Pandan Indah (Jawi: ڤندان اينده; ) is a major township in Ampang, Kuala Lumpur, Malaysia.  It is located between Ampang proper and Cheras.

Pandan Indah has the basic facilities of a modern Malaysian township - it has a police station, a fire station, a primary and a secondary school and two neighbourhood shopping malls - Pandan Kapital and Mid-Point Shopping Complex.

Facilities
Majlis Perbandaran Ampang Jaya (MPAJ) main headquarters
Balai Polis Pandan Indah
Balai Bomba Pandan Indah
Taman Rekreasi Pandan Indah
Pangsapuri Hospital Ampang
Hospital Ampang

Education
Sekolah Kebangsaan Pandan Indah
Sekolah Menengah Kebangsaan Pandan Indah

Transport

Public transport

Though named as such, the  Pandan Indah LRT station does not directly serve Pandan Indah.
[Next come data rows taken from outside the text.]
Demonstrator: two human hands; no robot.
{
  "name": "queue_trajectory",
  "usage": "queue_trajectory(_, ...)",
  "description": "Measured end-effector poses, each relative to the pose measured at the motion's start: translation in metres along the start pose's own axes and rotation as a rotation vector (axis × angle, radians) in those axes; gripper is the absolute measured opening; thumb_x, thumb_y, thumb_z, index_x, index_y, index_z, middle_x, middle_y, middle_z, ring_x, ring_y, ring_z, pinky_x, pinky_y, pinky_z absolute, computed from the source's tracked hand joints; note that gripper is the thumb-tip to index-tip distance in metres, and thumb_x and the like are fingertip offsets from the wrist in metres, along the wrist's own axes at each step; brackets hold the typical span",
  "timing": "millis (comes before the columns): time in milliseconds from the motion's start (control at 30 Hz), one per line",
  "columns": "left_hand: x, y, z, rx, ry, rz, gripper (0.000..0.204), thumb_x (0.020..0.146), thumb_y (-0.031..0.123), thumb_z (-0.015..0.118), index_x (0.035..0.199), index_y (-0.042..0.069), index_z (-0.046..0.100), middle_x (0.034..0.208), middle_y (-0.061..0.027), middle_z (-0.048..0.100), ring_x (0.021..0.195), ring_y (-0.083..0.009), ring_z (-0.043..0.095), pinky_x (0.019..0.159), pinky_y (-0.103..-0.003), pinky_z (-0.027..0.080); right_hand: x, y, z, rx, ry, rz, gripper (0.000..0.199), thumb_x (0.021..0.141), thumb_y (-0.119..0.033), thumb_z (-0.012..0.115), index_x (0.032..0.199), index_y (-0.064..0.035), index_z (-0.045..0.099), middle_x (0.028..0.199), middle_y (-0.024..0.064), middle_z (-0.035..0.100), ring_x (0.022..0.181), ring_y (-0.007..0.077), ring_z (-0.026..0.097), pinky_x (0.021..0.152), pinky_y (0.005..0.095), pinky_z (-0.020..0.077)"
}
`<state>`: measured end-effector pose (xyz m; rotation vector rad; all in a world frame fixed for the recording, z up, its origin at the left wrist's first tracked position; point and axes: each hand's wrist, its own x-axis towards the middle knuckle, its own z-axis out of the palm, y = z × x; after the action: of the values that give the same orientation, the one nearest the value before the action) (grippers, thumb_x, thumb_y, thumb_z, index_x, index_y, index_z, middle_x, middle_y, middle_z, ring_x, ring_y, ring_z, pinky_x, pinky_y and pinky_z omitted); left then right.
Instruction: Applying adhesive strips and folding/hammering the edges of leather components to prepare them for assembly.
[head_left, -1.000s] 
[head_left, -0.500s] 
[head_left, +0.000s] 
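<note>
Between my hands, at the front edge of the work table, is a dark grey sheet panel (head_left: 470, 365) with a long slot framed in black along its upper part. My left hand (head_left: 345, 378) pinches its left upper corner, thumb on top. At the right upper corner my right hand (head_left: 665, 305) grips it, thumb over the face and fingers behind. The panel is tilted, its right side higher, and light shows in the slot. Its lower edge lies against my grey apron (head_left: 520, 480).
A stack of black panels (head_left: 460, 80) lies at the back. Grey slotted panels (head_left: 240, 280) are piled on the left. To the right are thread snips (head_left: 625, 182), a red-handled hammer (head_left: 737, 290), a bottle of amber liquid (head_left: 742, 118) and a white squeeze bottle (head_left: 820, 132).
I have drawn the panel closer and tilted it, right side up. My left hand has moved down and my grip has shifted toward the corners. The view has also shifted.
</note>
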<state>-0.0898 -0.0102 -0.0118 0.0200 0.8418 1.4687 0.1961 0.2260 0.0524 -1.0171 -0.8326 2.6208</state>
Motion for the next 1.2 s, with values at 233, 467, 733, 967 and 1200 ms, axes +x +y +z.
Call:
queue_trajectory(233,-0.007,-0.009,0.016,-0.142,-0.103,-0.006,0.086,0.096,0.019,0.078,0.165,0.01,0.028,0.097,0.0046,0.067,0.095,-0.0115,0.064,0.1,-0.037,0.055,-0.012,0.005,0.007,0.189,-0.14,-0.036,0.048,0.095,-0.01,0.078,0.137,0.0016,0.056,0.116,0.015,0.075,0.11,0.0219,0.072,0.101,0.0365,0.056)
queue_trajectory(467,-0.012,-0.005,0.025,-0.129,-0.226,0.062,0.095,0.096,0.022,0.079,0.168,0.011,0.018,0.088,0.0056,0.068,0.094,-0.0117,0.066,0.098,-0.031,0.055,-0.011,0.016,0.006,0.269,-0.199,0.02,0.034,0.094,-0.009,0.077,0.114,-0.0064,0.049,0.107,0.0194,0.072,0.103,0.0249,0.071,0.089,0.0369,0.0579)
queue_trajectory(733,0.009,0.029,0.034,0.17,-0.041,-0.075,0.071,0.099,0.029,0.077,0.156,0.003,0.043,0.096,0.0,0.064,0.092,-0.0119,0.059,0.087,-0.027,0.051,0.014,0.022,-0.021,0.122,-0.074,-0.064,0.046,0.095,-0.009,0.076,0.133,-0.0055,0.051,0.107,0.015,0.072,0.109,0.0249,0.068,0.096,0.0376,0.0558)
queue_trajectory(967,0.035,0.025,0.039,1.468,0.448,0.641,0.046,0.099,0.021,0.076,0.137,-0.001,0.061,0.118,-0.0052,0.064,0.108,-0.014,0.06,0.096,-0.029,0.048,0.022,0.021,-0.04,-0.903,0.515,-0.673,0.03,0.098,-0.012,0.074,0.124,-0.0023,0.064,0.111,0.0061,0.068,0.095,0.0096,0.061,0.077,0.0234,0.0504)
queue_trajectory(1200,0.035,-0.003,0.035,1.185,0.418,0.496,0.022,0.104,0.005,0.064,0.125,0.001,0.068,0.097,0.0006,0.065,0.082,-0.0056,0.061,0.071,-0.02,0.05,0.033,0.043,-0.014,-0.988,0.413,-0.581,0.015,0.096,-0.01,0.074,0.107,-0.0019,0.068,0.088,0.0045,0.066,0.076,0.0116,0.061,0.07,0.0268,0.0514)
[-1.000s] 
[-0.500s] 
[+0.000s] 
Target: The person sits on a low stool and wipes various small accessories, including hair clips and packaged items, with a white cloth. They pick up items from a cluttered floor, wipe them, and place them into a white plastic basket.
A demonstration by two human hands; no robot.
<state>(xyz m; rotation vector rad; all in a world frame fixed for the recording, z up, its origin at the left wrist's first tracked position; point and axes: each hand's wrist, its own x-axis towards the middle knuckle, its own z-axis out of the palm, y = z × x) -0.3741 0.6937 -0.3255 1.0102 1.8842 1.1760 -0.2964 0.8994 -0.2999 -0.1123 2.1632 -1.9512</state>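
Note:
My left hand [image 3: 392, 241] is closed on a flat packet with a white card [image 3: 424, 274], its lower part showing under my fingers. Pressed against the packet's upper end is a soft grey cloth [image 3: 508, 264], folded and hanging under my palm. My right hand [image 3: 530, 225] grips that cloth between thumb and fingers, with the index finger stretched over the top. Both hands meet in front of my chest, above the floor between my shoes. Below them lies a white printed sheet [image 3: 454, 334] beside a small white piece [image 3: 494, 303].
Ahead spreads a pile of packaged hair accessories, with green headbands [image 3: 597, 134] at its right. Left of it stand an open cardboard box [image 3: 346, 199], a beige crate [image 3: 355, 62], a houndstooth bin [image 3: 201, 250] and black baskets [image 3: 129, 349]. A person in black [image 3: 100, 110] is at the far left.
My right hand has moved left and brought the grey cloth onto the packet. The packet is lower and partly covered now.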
The  Cempaka station is much closer.

Car
Pandan Indah is well connected with other towns in Selangor and Kuala Lumpur. The MRR2 Federal Route 28 runs through the western flank of Pandan Indah, linking it with Ampang, Ulu Klang as well as Cheras and Sri Petaling. Also, the extension of the Besraya Expressway which opened in July 2014 reduced travelling time from Ampang and Pandan Indah districts to downtown Kuala Lumpur, Sungai Besi and Petaling Jaya.

Politics
Pandan Indah is part of the Pandan parliamentary constituency, currently represented by Wan Azizah Wan Ismail of PKR.

On the state level, Pandan Indah straddles two state seats - Cempaka and Teratai. Following a 2016 re-delineation exercise, Pandan Indah is set to become its own state constituency, succeeding the current Cempaka state constituency.